I’m having an apparent erratic behaviour when using the PySpark SQL ‘sampleBy’ function.
Just to understand how it works, I’m trying to apply the stratified sampling over a sample of 100 numbers of values (0, 1 and 2) which are distributed nearly 1/3rd each.
I’m applying a fractioning of 10% for the value zero and 20% for the value 1 (and 0% for the value 2, as it’s not stated).
I would be expecting to obtain a sample output with 3 zeros (10% of 33.3, rounded) and 7 ones (20% of 33.3 rounded), but this is not the case, and the distribution of values in the output changes if I change the seed….Am I missing something?

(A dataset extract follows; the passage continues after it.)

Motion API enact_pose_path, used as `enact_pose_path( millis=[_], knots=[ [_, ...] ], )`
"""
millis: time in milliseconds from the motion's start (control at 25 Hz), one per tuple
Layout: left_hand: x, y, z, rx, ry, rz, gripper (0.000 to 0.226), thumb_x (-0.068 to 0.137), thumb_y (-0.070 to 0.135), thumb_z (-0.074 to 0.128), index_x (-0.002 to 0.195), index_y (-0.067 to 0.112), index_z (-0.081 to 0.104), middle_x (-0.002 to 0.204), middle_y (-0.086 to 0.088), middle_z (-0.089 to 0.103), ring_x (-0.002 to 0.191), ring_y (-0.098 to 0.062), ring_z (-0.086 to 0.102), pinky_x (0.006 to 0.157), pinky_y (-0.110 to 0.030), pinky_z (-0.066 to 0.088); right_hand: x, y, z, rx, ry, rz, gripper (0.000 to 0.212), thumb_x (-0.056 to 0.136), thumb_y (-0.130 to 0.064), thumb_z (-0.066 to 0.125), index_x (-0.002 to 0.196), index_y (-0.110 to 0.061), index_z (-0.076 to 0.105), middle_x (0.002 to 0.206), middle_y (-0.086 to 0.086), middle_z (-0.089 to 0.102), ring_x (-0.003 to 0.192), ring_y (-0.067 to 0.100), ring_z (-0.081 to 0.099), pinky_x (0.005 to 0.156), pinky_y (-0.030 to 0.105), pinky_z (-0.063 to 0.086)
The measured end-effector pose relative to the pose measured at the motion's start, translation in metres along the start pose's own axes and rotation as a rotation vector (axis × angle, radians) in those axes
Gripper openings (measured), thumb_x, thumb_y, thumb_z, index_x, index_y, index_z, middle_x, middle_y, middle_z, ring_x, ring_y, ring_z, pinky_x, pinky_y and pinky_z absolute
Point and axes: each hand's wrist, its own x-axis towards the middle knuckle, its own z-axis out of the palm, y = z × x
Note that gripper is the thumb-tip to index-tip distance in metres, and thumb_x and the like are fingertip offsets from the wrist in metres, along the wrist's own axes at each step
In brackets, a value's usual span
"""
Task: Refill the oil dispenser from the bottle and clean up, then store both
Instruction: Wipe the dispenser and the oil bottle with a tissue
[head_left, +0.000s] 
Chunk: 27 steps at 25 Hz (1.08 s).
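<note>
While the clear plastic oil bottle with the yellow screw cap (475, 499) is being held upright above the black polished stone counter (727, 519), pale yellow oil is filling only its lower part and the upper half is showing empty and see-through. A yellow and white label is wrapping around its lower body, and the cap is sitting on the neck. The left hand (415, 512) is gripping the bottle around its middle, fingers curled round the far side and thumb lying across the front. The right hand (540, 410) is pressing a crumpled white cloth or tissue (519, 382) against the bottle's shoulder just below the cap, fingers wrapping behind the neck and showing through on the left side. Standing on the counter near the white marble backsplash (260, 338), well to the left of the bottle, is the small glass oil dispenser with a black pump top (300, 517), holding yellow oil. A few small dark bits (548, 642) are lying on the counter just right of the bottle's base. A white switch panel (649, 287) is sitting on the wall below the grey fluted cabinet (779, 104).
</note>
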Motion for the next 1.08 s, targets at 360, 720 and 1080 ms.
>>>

Is this normal?
from pyspark.sql.functions import col
from pyspark.sql import SQLContext
sqlC = SQLContext(sc)
dataset = sqlC.range(0, 100).select((col("id") % 3).alias("key"))
dataset.groupBy("key").count().orderBy("key").show()
#+---+-----+
#|key|count|
#+---+-----+
#| 0| 34|
#| 1| 33|
#| 2| 33|
#+---+-----+
# With seed = 0
sampled = dataset.sampleBy("key", fractions={0: 0.1, 1: 0.2}, seed=0)
sampled.groupBy("key").count().orderBy("key").show()
#+---+-----+
#|key|count|
#+---+-----+
#| 0| 6|
#| 1| 11|
#+---+-----+
# With seed = 123
sampled = dataset.sampleBy("key", fractions={0: 0.1, 1: 0.2}, seed=123)
sampled.groupBy("key").count().orderBy("key").show()
#+---+-----+
#|key|count|
#+---+-----+
#| 0| 1|
#| 1| 11|
#+---+-----+
I’m applying a fractioning of 10% for the value zero and 20% for the value 1 (and 0% for the value 2, as it’s not stated).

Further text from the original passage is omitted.